I got to the end of the document last night and was rather struck by the lack of apparent ambition and by what appeared to be an avoidance of directly addressing the main issues. So I checked the entire document and neither ‘land prices’ nor ‘house prices’ appear at all. And yet every serious analyst knows that one of the key presenting issues is how large a share of the cost of an urban house+land is the price of the land under the house. We aren’t short of land in New Zealand – far from it. Fly in and out of even Wellington or Auckland – let alone most provincial cities – and it is striking just how much land is close by the existing urban areas. And yet our governments – central and local – have managed to create an artificial scarcity that often means that well over half the cost of a house+land in our cities is the price of the land. It is crazy – and we aren’t just talking close-in places like Mount Victoria or Parnell, with distinct locational advantages. But it is worse than crazy, it is a chosen evil that governments do to our younger generations. National can do all it likes – and there looks to be good stuff that could and should be done – but unless they end the artificial (government created and maintained) scarcity of (potentially) urban land, they will never make any serious inroads in fixing housing affordability. There wasn’t even any sign in the document of National pushing back against the current proposal to worsen the situation around so-called “highly productive land”. No hint of, for example, a flagship stake in the ground, promising (say) to enact a presumptive right to build two-storey housing on (almost) any land.
And so one comes away from the document with a sense that National really doesn’t care that much about severely unaffordable housing and rigged land markets, or they are scared and don’t trust themselves to actually be able to sell the case for change and what it might take to bring that change about. Probably only they know the answer to which influence is more important, and perhaps not even they do (since the human capacity for barely conscious self-deception is pretty well-developed). And so the government-created disaster, and all the attendant injustices, will go on. It doesn’t make National any worse than the Labour-New Zealand First-Greens government, but what consolation is that to anyone (other than those sitting on existing artificially high-priced assets)? On these issues – as on so many – they are really two sides of the same coin, largely protecting the status quo and wasting the offices of government which could be occupied by an – as yet non-existent party – that might be really willing to address the core issues to promise to get house and land prices a long way down, and perhaps even offer some sort of limited compensation scheme for those who – largely through no fault of their own – have taken on very large debts in recent years to get into any sort of home of their own.
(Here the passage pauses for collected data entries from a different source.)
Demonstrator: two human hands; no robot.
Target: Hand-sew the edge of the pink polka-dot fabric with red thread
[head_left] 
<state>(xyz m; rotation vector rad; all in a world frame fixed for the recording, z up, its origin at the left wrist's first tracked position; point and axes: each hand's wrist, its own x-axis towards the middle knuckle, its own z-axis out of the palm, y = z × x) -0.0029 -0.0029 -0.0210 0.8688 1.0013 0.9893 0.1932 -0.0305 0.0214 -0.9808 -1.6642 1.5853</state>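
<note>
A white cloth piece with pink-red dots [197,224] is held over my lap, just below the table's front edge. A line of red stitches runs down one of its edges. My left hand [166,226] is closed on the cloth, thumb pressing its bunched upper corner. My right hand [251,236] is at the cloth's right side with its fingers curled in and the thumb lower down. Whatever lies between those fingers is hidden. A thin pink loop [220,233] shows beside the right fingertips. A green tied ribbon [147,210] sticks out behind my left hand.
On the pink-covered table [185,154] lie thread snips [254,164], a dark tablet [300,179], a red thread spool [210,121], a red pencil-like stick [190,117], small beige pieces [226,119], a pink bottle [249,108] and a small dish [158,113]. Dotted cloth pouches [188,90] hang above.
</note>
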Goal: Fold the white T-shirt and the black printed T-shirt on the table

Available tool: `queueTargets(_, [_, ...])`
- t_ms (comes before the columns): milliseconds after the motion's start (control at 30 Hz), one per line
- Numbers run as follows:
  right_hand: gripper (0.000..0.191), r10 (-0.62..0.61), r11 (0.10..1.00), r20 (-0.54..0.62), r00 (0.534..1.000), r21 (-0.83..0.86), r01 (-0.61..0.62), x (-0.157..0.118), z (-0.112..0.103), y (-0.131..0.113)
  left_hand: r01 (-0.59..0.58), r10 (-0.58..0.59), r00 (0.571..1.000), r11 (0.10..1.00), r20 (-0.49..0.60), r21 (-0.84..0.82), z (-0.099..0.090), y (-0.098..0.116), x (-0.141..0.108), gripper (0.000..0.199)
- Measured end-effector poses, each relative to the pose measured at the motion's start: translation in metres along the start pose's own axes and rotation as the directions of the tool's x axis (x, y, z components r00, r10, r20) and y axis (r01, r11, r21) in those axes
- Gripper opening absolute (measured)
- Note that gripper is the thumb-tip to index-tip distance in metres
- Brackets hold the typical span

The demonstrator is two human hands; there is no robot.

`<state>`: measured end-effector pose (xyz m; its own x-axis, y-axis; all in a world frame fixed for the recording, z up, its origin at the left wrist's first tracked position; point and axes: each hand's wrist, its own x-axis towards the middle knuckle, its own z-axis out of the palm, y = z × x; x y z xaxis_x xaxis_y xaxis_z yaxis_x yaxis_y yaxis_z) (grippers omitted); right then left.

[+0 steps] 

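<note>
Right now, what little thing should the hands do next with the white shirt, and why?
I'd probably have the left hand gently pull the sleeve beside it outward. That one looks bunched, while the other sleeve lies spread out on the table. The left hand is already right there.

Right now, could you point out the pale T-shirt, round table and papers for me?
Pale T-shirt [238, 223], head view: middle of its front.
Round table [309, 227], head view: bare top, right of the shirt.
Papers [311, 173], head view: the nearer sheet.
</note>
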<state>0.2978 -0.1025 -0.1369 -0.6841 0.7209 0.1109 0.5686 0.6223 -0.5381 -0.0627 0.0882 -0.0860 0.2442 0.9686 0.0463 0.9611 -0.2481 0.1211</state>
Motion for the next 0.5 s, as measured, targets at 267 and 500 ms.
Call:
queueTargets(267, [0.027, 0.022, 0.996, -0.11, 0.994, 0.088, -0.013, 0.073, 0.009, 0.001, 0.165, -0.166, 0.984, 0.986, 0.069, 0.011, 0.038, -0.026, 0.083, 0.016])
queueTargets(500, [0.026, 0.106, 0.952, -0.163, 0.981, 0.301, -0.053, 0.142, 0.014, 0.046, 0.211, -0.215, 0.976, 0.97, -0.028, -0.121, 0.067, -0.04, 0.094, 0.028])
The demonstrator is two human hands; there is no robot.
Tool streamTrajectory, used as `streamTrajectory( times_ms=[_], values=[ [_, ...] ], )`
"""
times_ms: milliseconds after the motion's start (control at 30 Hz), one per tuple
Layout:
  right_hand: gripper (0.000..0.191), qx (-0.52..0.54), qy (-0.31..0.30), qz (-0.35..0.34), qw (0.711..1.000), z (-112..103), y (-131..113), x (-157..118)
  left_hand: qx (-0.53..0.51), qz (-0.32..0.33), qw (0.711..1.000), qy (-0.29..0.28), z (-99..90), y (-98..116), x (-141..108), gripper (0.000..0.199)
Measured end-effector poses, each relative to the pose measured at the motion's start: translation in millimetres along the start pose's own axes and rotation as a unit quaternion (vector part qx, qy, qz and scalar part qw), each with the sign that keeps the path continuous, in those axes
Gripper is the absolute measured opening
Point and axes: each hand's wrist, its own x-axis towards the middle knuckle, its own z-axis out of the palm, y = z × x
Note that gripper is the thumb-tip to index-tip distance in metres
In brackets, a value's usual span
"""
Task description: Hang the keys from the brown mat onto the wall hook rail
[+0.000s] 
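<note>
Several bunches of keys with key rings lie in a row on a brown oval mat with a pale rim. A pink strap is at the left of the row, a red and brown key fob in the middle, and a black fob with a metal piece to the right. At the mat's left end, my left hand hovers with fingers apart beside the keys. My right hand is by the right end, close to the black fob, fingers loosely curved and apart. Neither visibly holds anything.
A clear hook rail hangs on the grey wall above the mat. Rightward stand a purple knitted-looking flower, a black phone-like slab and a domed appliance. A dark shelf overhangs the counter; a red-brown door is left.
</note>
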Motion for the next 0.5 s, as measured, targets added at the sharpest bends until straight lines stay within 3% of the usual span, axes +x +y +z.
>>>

Instead, all we get is small-target stuff, with nothing to scare the horses, no bold messages to sell, and little or no prospect of overdue real change and improvement. Much like – again from both parties – the failure to even begin to get to grips with the decades-long productivity failure. I’m guessing National – like Labour – would be quite happy if several decades hence houses were once again affordable (perhaps three times income) more or less by accident. But they won’t promise to get house and land prices down, they won’t do what it would take to fix this massive failure of our government. And, so it seems, they’d mostly also be happy with just a bit of marginal product differentiation and just little enough action to keep the public angst (my children should be in the house market 10 years from now) more or less in check.